In a report published today, the committee cited, “poor cost estimation” and a lack of “robust information” as key flaws in the handling of the project, describing it as “poor value for money for the taxpayer”.

In May 2009, the Highways Agency signed a 30-year private finance contract to widen the M25, but the committee said the agency lacked up-to-date data for the cost of construction and over-estimated the market rate for operation and maintenance over a 30-year period. This, the committee said, undermined the agency’s ability to challenge the bids received.

The agency received particularly strong criticism for its lack of information and research that would have shown hard shoulder use was the cheapest method. 

PAC chairwoman Margaret Hodge MP said: “The agency should not have focused just on widening but also have given proper consideration to a much cheaper alternative, hard shoulder running.” 

The report also highlighted that the nine-year procurement process for the project had led research and consultancy spending to spiral out of control.
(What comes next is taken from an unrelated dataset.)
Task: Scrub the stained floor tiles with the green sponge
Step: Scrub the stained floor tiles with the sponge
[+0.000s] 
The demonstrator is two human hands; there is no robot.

During the procurement process, the agency spent heavily on research and consultancy, much of which was judged to have been unnecessary.

Hodge said: “This delay exposed the project to the credit crisis, resulting in £660 million of extra financing costs. And the advisers upon whom the agency spent an excessive £80 million would have benefited from the drawn out procurement.”

The findings of the report match those of the National Audit Office’s own investigation into the project from November of last year. The NAO study also criticised the Highway Agency for leaning too heavily on external agencies. It said: “The agency’s reliance on advisers has built up over time and in part reflects insufficient commercial and technical skills within the agency.”